Será que os “psicopatas bem-sucedidos” evitam transgredir a lei porque é “certo”? Não, eles evitam transgredir a lei porque isso faz sentido. Ao manter seus impulsos na rédea curta, ou pelo menos canalizando-os numa direção mais lucrativa, os “psicopatas bem-sucedidos” costumam chegar a ocupar cargos de real importância.

Então, que tipo de profissões atrai psicopatas? A pesquisa já mostrou que psicopatas são mais prevalentes em determinadas ocupações. Não é nada surpreendente que eles tendam a gravitar para posições de poder – pense em CEOs, cirurgiões, advogados, celebridades e políticos.
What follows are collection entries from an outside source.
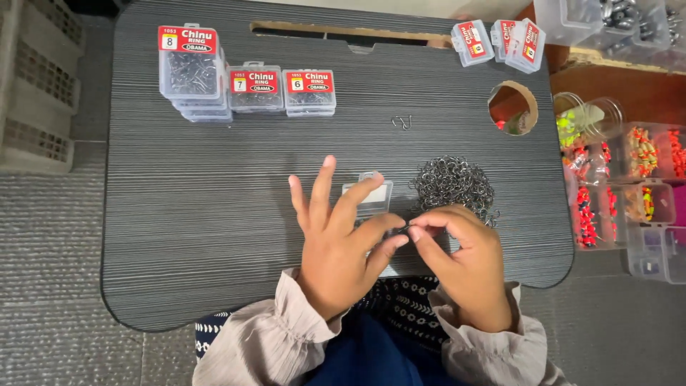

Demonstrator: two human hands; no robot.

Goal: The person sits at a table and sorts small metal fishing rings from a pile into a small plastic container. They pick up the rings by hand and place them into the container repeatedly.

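Note:
On the dark grey lap table (214,214), my left hand (336,243) and my right hand (461,261) meet fingertip to fingertip, pinching a small metal fish hook (406,229) between them. My left hand's other fingers are spread. Under my left fingers lies a small clear plastic box (368,196), partly hidden. A loose pile of dark metal hooks (452,182) lies just beyond my right hand, touching its knuckles.
Stacked clear hook boxes with red labels (189,71) stand at the back left, with two lower stacks (256,89) (309,91) to their right. More small boxes (500,39) sit back right. The table has a round hole (512,107). Compartment trays of coloured beads (625,186) lie right. Two stray hooks (402,122) lie mid-table.

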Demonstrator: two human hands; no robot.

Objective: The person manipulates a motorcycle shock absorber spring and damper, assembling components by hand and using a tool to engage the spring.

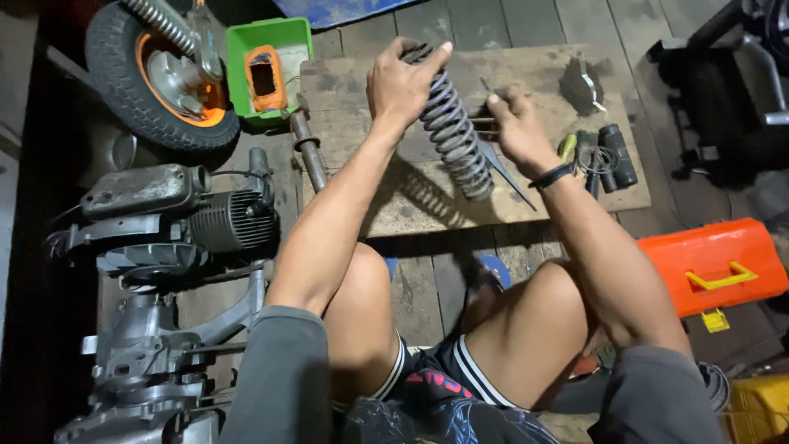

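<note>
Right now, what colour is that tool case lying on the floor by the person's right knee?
The tool case is bright orange with a yellow handle, seen in the head view.

A dark grey steel coil spring stands tilted over the wooden board, top leaning toward eleven o'clock, foot toward five. Two thin rods, possibly a tool, meet it at three o'clock.
</note>
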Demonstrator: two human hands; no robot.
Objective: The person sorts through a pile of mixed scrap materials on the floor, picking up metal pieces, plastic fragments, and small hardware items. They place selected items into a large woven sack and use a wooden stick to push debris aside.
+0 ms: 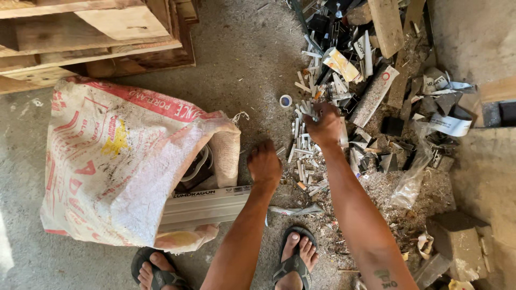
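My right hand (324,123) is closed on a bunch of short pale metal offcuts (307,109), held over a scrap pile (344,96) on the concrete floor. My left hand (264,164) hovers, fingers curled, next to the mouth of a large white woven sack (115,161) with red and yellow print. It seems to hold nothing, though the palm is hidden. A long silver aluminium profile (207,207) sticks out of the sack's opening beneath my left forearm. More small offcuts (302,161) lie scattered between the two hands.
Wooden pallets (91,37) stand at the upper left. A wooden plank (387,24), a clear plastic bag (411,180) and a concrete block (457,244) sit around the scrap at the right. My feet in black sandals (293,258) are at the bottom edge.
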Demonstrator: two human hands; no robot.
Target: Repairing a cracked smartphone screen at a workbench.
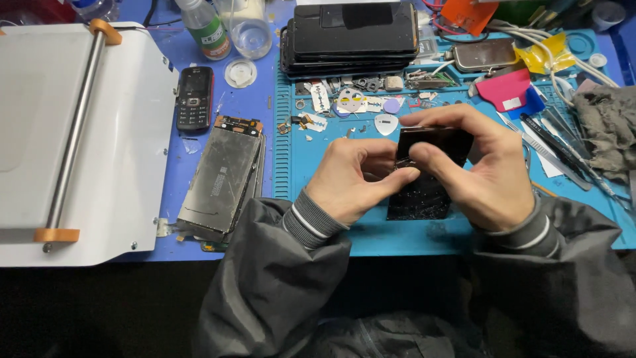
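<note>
Both hands meet over the blue mat near its front edge. The left hand is curled, fingertips pinching the left edge of a black phone panel; the right hand wraps the panel's upper part, thumb pressed on its face (the lower half shows, speckled). Small parts and a white pick crowd the mat just behind. A stripped phone frame lies left, beside the white machine; tweezers lie right.
</note>
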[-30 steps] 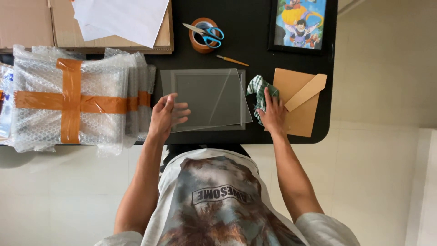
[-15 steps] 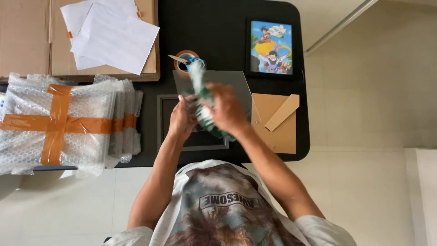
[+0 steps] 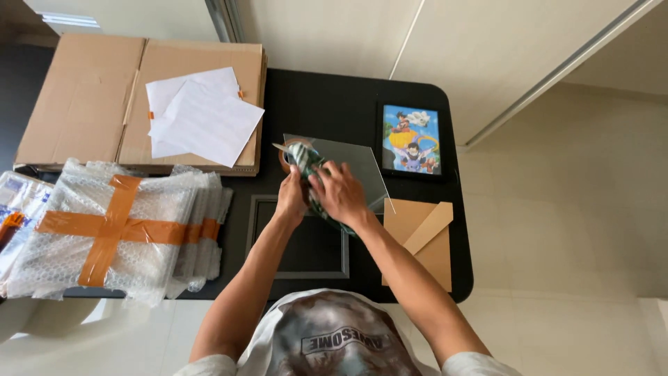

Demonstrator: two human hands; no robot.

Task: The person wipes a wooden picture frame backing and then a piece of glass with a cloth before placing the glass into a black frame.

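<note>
We grip the glass pane (image 3: 362, 170) with our left hand (image 3: 291, 200); our right hand (image 3: 341, 195) presses the green cloth (image 3: 306, 160) against it, above the empty black frame (image 3: 299, 244) near the tabletop's (image 3: 334, 104) front edge.

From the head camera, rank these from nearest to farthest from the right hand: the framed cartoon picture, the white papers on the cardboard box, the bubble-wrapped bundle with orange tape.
1. Framed cartoon picture: just right of the right hand, at the table's far edge.
2. White papers: far left, on the flattened cardboard box.
3. Bubble-wrapped bundle: farthest left, at the table's near edge.
</note>
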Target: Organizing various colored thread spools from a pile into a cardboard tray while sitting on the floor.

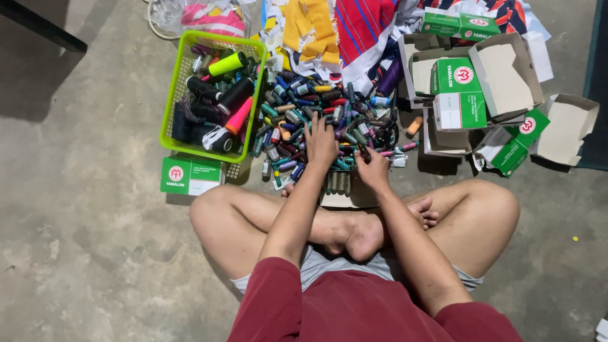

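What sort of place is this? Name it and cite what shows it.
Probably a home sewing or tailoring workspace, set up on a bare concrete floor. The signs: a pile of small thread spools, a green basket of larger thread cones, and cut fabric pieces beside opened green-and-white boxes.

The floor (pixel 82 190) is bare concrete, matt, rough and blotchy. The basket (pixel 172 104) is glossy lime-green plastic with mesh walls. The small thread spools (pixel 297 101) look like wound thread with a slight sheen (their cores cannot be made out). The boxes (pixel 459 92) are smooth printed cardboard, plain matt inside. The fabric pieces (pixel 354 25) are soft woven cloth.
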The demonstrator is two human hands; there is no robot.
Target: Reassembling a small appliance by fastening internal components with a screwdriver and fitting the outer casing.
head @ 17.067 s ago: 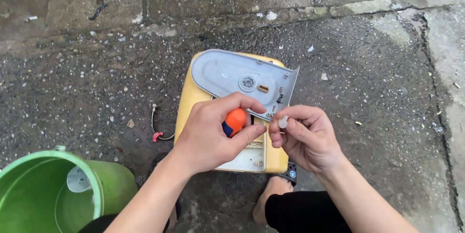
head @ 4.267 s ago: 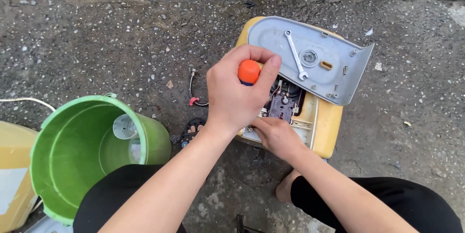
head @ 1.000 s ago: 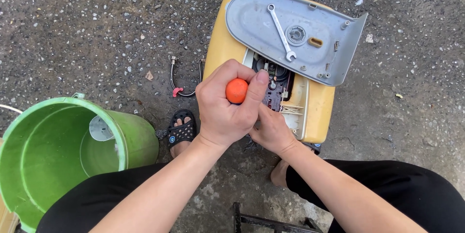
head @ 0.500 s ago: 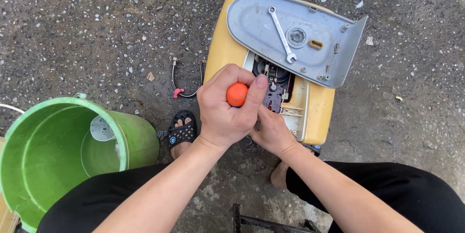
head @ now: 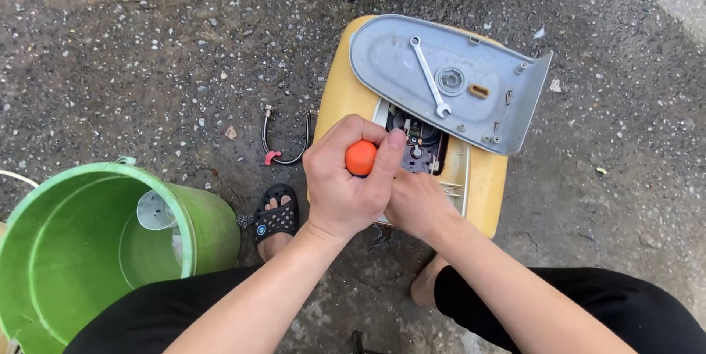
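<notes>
Seen from above, a person crouches on rough, dark asphalt ground [head: 110, 67]. At the far left stands a green plastic bucket [head: 193, 225], open at the top, with a pale clear cup [head: 156, 211] lying inside it. Just right of the bucket, a foot in a black sandal [head: 276, 218] rests on the ground, and beyond it lies a short, curved, braided hose [head: 285, 137] with a red end. In the centre, the left hand [head: 346, 185] has its grip closed around a tool with a round orange handle end [head: 361, 158], held upright over a yellow appliance casing [head: 340, 93]. Just beside it, touching it, the right hand [head: 421, 203] reaches into the open casing, where dark inner parts [head: 419, 141] show; its fingers are hidden, so its grip cannot be told. A grey cover panel [head: 478, 97] lies tilted across the casing's far half, with a silver spanner [head: 429, 77] resting on it.
</notes>
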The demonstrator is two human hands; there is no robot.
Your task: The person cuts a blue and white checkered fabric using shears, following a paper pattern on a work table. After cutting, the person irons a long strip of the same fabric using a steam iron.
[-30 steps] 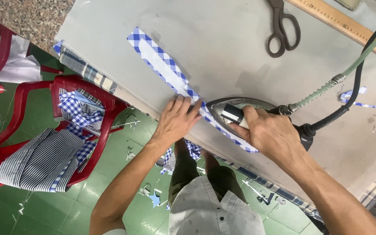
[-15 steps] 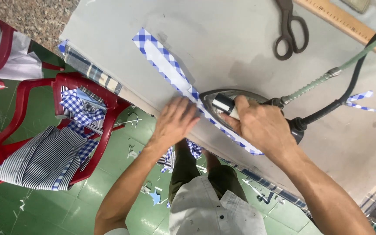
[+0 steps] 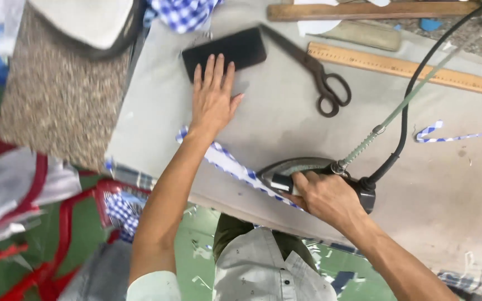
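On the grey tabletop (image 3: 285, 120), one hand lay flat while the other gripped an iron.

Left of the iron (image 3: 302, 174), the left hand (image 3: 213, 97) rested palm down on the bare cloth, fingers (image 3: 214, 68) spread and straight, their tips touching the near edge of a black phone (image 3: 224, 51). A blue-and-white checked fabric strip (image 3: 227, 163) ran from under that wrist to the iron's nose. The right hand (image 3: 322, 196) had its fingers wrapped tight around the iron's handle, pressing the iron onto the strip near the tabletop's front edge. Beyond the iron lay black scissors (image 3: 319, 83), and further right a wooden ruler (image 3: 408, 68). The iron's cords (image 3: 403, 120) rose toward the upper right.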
O vínculo entre política e psicopatia é especialmente interessante. Em 2004, cientistas pediram a 121 biógrafos presidenciais que avaliassem 42 presidentes dos Estados Unidos, até inclusive George W. Bush, quanto aos seus traços pré-eleição de Dominação Destemida, uma das três dimensões de psicopatia. As descobertas são de leitura interessante. De acordo com o relatório, Dominação Destemida estava fortemente correlacionada com o desempenho presidencial em geral, sua orientação, percepção do público, persuasão, e, bem previsivelmente, disposição para arriscar.

OK, sabemos muito sobre quem pode ser um psicopata, mas e quanto ao onde? Existem determinados lugares nos Estados Unidos onde os psicopatas tem maior probabilidade de aparecer e poluir o ambiente social?

Felizmente para nós, um estudo recente publicado no diário científico Helyon nos fornece uma resposta inequívoca. Segundo os autores, que estimaram a prevalência de psicopatia baseado nos Cinco Maiores traços de personalidade de ordem superior (Abertura para a experiência, Conscienciosidade, Agradabilidade, Extroversão e Neuroticismo ou instabilidade emocional), Washington D. C. tem a maior prevalência de psicopatas. Mestres vigaristas, exímios manipuladores malignos (Svengali), faz sentido que psicopatas se arrebanhem numa região dos Estados Unidos sinônima de poder e influência política.

Como o inimitável Jon Ronson escreveu certa vez: “Psicopatas fazem o mundo girar… a sociedade é uma expressão desse tipo específico de loucura… Eu sempre acreditei que a sociedade fosse uma coisa fundamentalmente racional, mas e se não for? E se for edificada sobre insanidade?”

O antigo ditado reza que nunca estamos a mais de dois metros de distância de um rato. Talvez a mesma coisa possa ser dita de psicopatas.